In fact this is an interesting problem; I would be glad to know how
you end up solving it.

-- 
Matthieu RAKOTOJAONA

Re: suggestion for improvement

Posted by Dominic Tarr <do...@gmail.com>.
I'm working on some projects that may be of use to you.

I'm already down these rabbit holes!

I have https://github.com/dominictarr/xdiff which diffs and patches json.
it can also do a 3-way merge, which is used to reconcile concurrent changes.

Also, I have https://github.com/dominictarr/snob which manages series of
changes.
it's the same architecture as git. but allows you to plug in a difftool
(that implements diff, diff3, and patch)

since you have already architected your application, xdiff may be more
useful to you.
either way, i've been working on these mainly because they are interesting
problems,
and would be very interested to see how they apply in practice.

is the browser also sending back changes? or is it only going one way?

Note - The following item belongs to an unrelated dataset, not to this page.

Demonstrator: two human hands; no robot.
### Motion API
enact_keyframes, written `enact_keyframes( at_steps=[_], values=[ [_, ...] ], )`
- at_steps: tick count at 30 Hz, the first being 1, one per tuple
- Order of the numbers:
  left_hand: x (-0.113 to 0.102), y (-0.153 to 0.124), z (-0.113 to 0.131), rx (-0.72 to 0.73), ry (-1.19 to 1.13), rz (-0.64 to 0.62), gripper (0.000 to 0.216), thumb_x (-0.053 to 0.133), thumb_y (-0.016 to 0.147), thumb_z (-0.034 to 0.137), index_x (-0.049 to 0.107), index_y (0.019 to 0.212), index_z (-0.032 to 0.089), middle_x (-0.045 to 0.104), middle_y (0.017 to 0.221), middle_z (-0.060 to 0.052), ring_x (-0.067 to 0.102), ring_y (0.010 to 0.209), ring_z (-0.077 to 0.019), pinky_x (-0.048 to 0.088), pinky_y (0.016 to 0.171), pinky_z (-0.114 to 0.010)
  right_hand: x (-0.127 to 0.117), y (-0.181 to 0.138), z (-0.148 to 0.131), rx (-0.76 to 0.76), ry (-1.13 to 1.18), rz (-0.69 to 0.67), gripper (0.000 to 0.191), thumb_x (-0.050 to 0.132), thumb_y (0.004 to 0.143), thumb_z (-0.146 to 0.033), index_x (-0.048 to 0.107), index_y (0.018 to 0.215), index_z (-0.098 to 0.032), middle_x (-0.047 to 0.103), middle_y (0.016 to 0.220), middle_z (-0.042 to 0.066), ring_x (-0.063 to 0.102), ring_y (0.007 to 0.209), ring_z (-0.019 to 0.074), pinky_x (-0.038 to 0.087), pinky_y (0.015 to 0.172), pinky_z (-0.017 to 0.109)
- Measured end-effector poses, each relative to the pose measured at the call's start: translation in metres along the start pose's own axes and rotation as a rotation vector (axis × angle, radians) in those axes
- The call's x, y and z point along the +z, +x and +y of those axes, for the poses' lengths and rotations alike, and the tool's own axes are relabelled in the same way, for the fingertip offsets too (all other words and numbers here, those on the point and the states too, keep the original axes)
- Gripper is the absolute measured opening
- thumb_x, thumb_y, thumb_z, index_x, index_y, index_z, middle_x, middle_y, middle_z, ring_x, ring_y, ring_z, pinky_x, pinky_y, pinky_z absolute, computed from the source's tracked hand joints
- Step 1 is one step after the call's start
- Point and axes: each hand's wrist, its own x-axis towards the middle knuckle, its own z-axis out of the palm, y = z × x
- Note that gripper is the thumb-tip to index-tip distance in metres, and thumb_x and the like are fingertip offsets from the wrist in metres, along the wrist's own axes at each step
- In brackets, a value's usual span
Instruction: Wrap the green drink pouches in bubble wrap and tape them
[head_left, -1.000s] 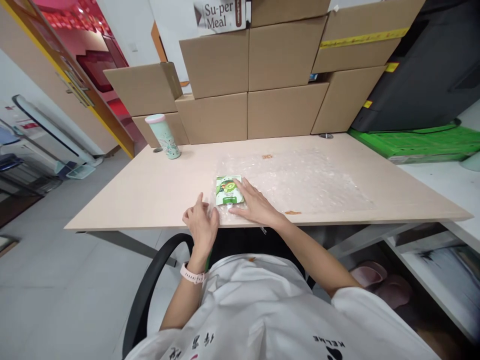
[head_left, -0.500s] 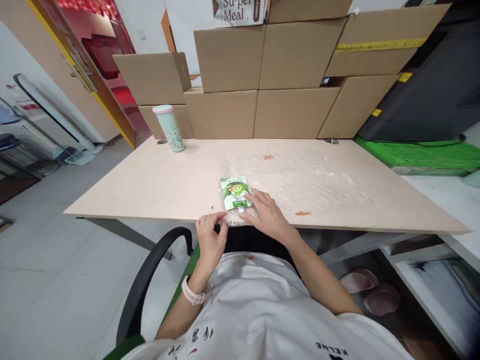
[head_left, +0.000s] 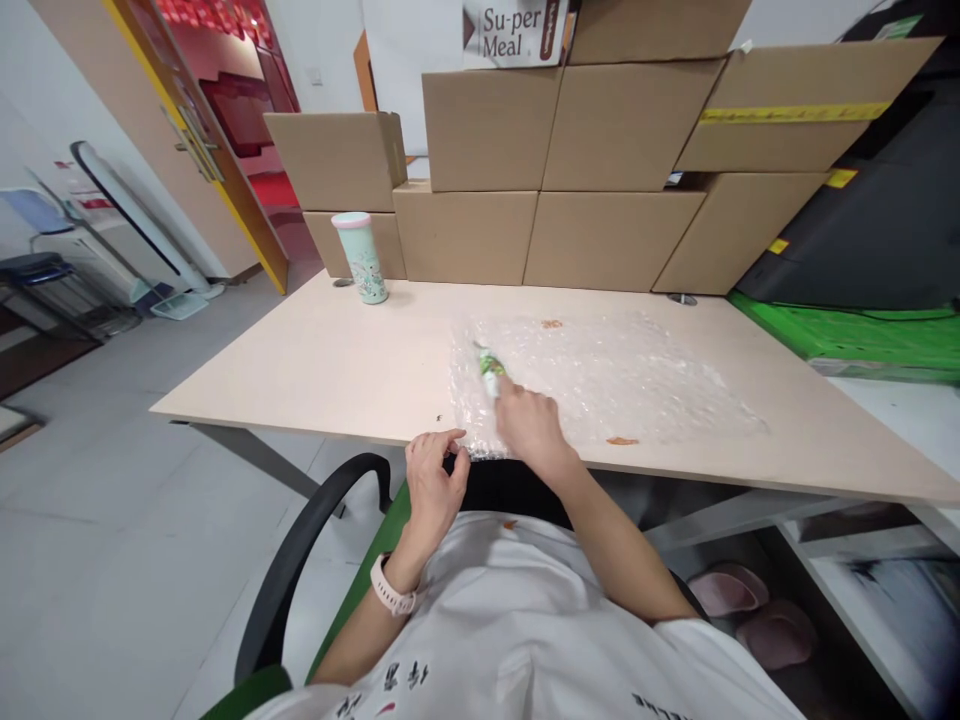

On Thu, Apr 19, 2012 at 2:56 PM, Mark Hahn <ma...@hahnca.com> wrote:

> I'm sending changed docs from node to the browser.  Then the browser
> compares the doc to the dom.   If i only sent doc changes there would be
> less net traffic and several many of changes wouldn't need to be sent at
> all.
>
> The particular situation that caused me to post this question is a case
> where only about 1% of the changes are needed.  It bugs me to have so much
> unneeded traffic.
>
> I could cache all the data sent to the client to compare in the server.
>  I've also thought of writing a summary of what is changed on writes along
> with the document.  I wanted to ask here before I went down any of these
> rabbit holes.
>
> On Wed, Apr 18, 2012 at 6:50 PM, Dominic Tarr <dominic.tarr@gmail.com
> >wrote:
>
> > couch just doesn't track things at that level, since versioning is done
> at
> > the document level.
> >
> > how are you doing handling this at the moment?
> >
> > are you using a library to do a diff of the conflicted versions or
> > something like that?
> >
> > On Thu, Apr 19, 2012 at 8:28 AM, Mark Hahn <ma...@hahnca.com> wrote:
> >
> > > Was there a suggestion in the voting list to tell the user what has
> > changed
> > > when a change notification or conflict is issued?  My app burns a lot
> of
> > > resources because of this problem.
> > >
> >
>

Re: suggestion for improvement

Posted by Mark Hahn <ma...@hahnca.com>.
I'm sending changed docs from node to the browser.  Then the browser
compares the doc to the dom.   If i only sent doc changes there would be
less net traffic and several many of changes wouldn't need to be sent at
all.

The particular situation that caused me to post this question is a case
where only about 1% of the changes are needed.  It bugs me to have so much
unneeded traffic.

I could cache all the data sent to the client to compare in the server.
 I've also thought of writing a summary of what is changed on writes along
with the document.  I wanted to ask here before I went down any of these
rabbit holes.

On Wed, Apr 18, 2012 at 6:50 PM, Dominic Tarr <do...@gmail.com>wrote:

> couch just doesn't track things at that level, since versioning is done at
> the document level.
>
> how are you doing handling this at the moment?
>
> are you using a library to do a diff of the conflicted versions or
> something like that?
>
> On Thu, Apr 19, 2012 at 8:28 AM, Mark Hahn <ma...@hahnca.com> wrote:
>
> > Was there a suggestion in the voting list to tell the user what has
> changed
> > when a change notification or conflict is issued?  My app burns a lot of
> > resources because of this problem.
> >
>

Re: suggestion for improvement

Posted by Dominic Tarr <do...@gmail.com>.
couch just doesn't track things at that level, since versioning is done at
the document level.

how are you doing handling this at the moment?

are you using a library to do a diff of the conflicted versions or
something like that?

On Thu, Apr 19, 2012 at 8:28 AM, Mark Hahn <ma...@hahnca.com> wrote:

> Was there a suggestion in the voting list to tell the user what has changed
> when a change notification or conflict is issued?  My app burns a lot of
> resources because of this problem.